## [DESCRIPTION OF THE TASK]
Exactly as written, copy the lines that run from the start of the data below to the line containing "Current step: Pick", both ends included.

## [PROVIDED MATERIAL]

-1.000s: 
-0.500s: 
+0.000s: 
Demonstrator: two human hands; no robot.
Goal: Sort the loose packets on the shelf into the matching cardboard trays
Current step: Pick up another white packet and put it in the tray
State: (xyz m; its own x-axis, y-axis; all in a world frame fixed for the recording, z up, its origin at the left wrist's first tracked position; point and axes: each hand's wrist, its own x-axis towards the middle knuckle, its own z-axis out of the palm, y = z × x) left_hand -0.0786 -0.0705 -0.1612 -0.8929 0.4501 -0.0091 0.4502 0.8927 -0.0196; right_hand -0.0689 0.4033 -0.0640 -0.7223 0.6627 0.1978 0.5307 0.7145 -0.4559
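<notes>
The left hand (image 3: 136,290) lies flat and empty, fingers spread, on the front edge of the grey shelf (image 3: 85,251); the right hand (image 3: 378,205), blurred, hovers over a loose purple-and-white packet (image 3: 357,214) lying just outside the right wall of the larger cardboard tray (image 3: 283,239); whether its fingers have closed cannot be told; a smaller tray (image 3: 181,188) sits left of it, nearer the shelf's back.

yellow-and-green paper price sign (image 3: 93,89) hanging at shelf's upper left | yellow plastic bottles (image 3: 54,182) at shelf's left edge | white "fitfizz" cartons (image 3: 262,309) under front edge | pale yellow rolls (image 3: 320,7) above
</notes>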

## [FINISHED EXERCISE]
-1.000s: 
-0.500s: 
+0.000s: 
Demonstrator: two human hands; no robot.
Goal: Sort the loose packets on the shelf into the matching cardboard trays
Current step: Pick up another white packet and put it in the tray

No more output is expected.